隔著幃帽上的薄紗,楚君卓的余光輕飄飄地瞟了一眼秦幽。
他再次問長生道:“那么長生真人,可否再次以師門名譽賭誓,坐在本城主身邊的這位,就是你口中的師兄荊衡?”
長生本已松開的拳頭再次捏緊,師門名譽,何其重要,弟子焉能褻瀆,楚君卓很顯然明白這一點,捏著她的軟肋,逼她違背良知,或者承認自己說謊。
如此進退維谷,左右為難,可全都寫在了臉上,想藏都藏不住。
旁觀的鄉民從議論紛紜,到逐漸沉默,懷疑幾乎成了肯定,怒火已隱隱沁出雙目。
須知,他們久受水鬼之苦,又對那些“名僧高士”屢次失望,今日聽得高人到來,心中既想期待,又不敢期待,但在陳管事不遺余力的吹捧下,信心又不可避免地膨脹。
若這兩人依然是招搖撞騙的神棍,那多年累積而起,卻又無處宣泄的痛苦與憤怒,疊加一起,會爆發出怎樣的滔天怒火,是否足以摧毀兩人,楚君卓十分期待。
此時,這場對峙已然變質,這已不是一樁簡單的殺人命案,矛盾的焦點已經指向秦幽和長生的身份。
若坐實了二人的關系是謊言,那么他們說的話將無人相信,能平息鄉民怒火,化險為夷的方法,唯有將那漓水下的水鬼就地正法。
可是,漓水下沒有水鬼,這點,楚君卓知道,陳管事知道,秦幽也知道,長生雖然不知道,卻也在懷疑水鬼的存在。
所以,這一局,長生注定一敗涂地。
“長生真人?你可能賭誓?”楚君卓再次發問,聲音威嚴,儼然透出質疑。
“我……”
長生猶豫再三,終究無法做出辱沒師門之事,但公然承認說謊,面對眼前這上百名鄉民,她沒有十足的勇氣承擔觸怒他們的后果。
這時,秦幽長身而起,迤迤然來到長生身邊,與她并肩而立:“別為難她了,我不是她師兄。”
他說話的語氣依舊是那樣的云淡風輕,但隱隱的自有一股堅定的力量,令長生不安的心逐漸安定。
長生凝眸直視著他,忽而笑了:“我以為你有更高明的法子。

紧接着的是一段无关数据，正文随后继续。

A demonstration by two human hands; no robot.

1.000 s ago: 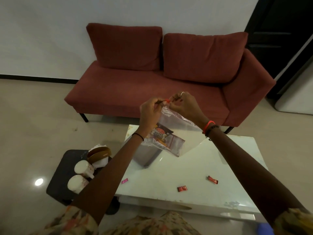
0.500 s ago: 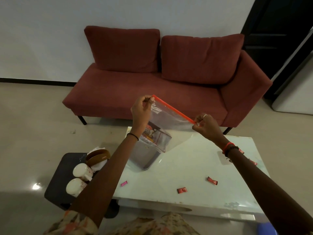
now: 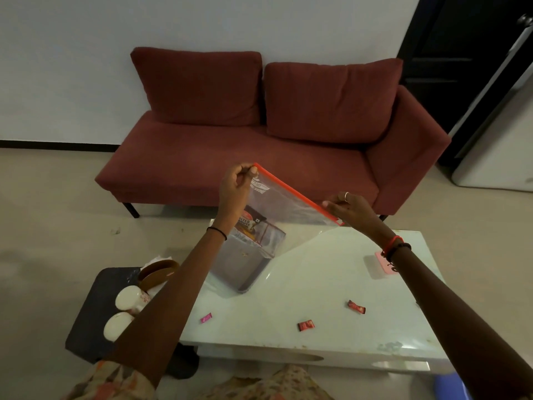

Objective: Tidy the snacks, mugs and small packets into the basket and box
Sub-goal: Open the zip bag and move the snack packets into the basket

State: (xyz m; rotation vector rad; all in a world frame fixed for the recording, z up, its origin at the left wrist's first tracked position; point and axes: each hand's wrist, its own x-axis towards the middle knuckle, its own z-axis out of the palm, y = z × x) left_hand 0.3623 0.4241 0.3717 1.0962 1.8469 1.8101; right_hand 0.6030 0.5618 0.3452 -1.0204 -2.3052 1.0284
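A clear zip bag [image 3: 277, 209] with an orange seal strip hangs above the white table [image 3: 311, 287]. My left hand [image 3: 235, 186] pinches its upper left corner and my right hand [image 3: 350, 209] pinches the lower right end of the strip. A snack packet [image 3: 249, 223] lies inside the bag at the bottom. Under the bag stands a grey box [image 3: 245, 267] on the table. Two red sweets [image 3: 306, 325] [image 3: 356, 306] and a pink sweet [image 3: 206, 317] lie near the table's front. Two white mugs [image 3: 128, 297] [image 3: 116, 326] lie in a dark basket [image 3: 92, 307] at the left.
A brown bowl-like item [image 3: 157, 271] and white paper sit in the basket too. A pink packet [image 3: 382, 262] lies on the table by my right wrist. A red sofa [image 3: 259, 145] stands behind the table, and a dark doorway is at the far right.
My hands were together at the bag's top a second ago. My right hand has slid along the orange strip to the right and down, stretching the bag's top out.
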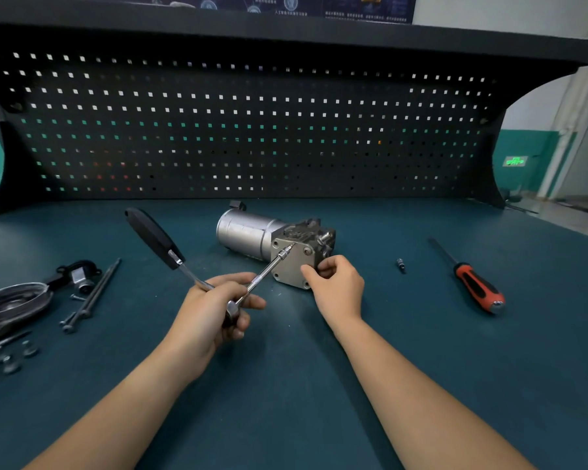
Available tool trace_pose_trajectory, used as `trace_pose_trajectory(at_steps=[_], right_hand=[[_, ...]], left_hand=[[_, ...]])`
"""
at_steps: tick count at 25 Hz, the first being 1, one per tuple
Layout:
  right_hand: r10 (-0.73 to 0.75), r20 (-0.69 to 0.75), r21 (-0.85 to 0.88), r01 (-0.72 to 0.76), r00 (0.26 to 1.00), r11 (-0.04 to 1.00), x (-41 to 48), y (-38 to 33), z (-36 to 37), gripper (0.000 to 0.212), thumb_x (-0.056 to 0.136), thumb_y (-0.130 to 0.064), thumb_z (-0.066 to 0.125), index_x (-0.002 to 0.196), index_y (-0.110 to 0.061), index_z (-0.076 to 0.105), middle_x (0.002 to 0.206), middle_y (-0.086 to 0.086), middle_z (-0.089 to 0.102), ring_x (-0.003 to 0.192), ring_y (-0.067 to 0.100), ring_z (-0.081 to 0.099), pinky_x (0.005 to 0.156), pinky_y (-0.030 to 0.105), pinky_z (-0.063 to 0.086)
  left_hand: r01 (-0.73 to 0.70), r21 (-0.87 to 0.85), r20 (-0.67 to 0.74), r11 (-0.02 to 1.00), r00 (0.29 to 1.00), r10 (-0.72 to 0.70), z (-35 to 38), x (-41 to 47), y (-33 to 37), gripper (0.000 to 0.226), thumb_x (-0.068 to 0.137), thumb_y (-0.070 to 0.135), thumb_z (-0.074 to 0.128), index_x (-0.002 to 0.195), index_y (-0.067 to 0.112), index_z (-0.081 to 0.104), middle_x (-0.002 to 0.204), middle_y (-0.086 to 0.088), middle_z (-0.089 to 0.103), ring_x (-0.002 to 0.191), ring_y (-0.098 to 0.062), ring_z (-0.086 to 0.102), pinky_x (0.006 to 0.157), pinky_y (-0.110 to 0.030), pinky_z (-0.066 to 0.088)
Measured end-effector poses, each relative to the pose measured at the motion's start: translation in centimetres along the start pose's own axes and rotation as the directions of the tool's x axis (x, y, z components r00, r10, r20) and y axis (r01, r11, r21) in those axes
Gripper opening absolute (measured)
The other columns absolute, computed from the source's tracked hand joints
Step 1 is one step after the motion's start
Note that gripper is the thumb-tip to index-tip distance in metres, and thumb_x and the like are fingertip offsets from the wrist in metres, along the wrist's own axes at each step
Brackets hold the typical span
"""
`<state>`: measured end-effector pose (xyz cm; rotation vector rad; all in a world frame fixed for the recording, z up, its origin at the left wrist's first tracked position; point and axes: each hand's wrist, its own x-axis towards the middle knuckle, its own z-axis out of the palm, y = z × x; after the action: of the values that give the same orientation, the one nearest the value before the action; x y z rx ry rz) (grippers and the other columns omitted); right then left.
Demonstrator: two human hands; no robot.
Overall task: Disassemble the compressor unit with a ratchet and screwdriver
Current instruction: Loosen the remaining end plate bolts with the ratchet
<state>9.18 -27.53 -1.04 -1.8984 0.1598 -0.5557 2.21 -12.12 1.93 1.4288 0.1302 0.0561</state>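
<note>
My left hand [214, 310] grips the ratchet [157, 237], my right hand [338, 288] holds the compressor unit [248, 232] on the bench [421, 351], and the slanted extension [269, 266] (quite long) could, I think, slip off the bolt [290, 246].

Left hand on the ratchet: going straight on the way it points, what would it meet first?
Most likely the square grey metal end plate of the silver compressor, where the chrome ratchet extension bar in the left hand ends; the right hand gripping that plate lies close beside this line, depth unclear.
</note>
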Motion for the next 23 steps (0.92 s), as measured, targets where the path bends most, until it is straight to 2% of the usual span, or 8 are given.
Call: trace_pose_trajectory(at_steps=[8,13,17,20,23], right_hand=[[0.099,0.034,0.044,-0.100,0.995,0.994,0.30,0.05,0.17,0.012,0.075,-0.020,0.064,0.075,-0.018,0.052,0.091,0.006,0.065,0.081,0.017,0.056,0.068,0.025,0.039],[0.094,0.037,0.045,-0.095,0.995,0.994,0.40,0.08,0.31,0.014,0.076,-0.021,0.064,0.074,-0.020,0.050,0.088,0.004,0.064,0.082,0.017,0.056,0.067,0.024,0.036],[0.086,0.052,0.024,-0.087,0.995,0.996,0.43,0.10,0.32,0.013,0.077,-0.021,0.064,0.077,-0.019,0.052,0.076,-0.005,0.057,0.079,0.016,0.054,0.067,0.024,0.036],[0.070,0.035,0.016,-0.071,0.997,0.997,0.51,0.21,0.31,0.014,0.078,-0.018,0.064,0.082,-0.018,0.050,0.090,-0.001,0.055,0.076,0.011,0.049,0.066,0.020,0.030],[0.020,-0.003,0.064,-0.020,1.000,0.998,0.43,0.21,0.19,0.030,0.077,-0.014,0.065,0.101,-0.017,0.047,0.106,-0.003,0.043,0.078,0.007,0.042,0.062,0.015,0.025]], left_hand=[[-0.126,0.176,0.006,0.976,0.992,0.127,-0.36,-0.40,-0.11,0.025,0.083,-0.001,0.045,0.091,0.010,0.066,0.054,-0.006,0.062,0.032,-0.012,0.033,0.034,-0.016,0.027],[-0.119,0.219,0.031,0.968,0.993,0.115,0.07,-0.41,-0.44,0.025,0.084,-0.001,0.045,0.092,0.011,0.065,0.054,-0.004,0.063,0.032,-0.011,0.035,0.036,-0.016,0.028],[-0.113,0.209,0.025,0.971,0.994,0.110,0.39,-0.38,-0.86,0.025,0.084,-0.002,0.045,0.092,0.012,0.065,0.055,-0.003,0.064,0.033,-0.010,0.036,0.036,-0.014,0.029],[-0.126,0.186,0.015,0.974,0.992,0.126,0.32,-0.43,-0.88,0.024,0.083,-0.002,0.046,0.092,0.011,0.065,0.055,-0.004,0.064,0.033,-0.011,0.036,0.036,-0.014,0.029],[-0.137,0.169,0.002,0.976,0.990,0.139,0.23,-0.46,-0.76,0.023,0.084,-0.002,0.046,0.091,0.011,0.064,0.055,-0.003,0.063,0.032,-0.011,0.036,0.035,-0.014,0.028]])
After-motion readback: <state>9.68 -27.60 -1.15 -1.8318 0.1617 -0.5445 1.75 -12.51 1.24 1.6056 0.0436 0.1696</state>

”
秦幽回視著她,唇畔勾起了絕美的弧度:“讓你失望了?”
長生搖了搖頭,突然感覺面對眾人的怒火,也不怎么可怕了。
陳管事的聲音忽然插足:“你們!你們可知,我漓水子民飽受水鬼之害,痛苦難言,他們之中,有的失去至親,有的失去營生,還有的不得已背井離鄉,顛沛流離,你們為何沒有絲毫仁慈之心,要裝神弄鬼,欺騙他們?”
陳管事以及其悲痛的神情,控訴著二人的不是,一字一句,皆像一把刀,挑開鄉民心中的創傷,或新或舊,卻都沉重至極。
真相是什么,有時并不重要,情緒的宣泄,才是目的。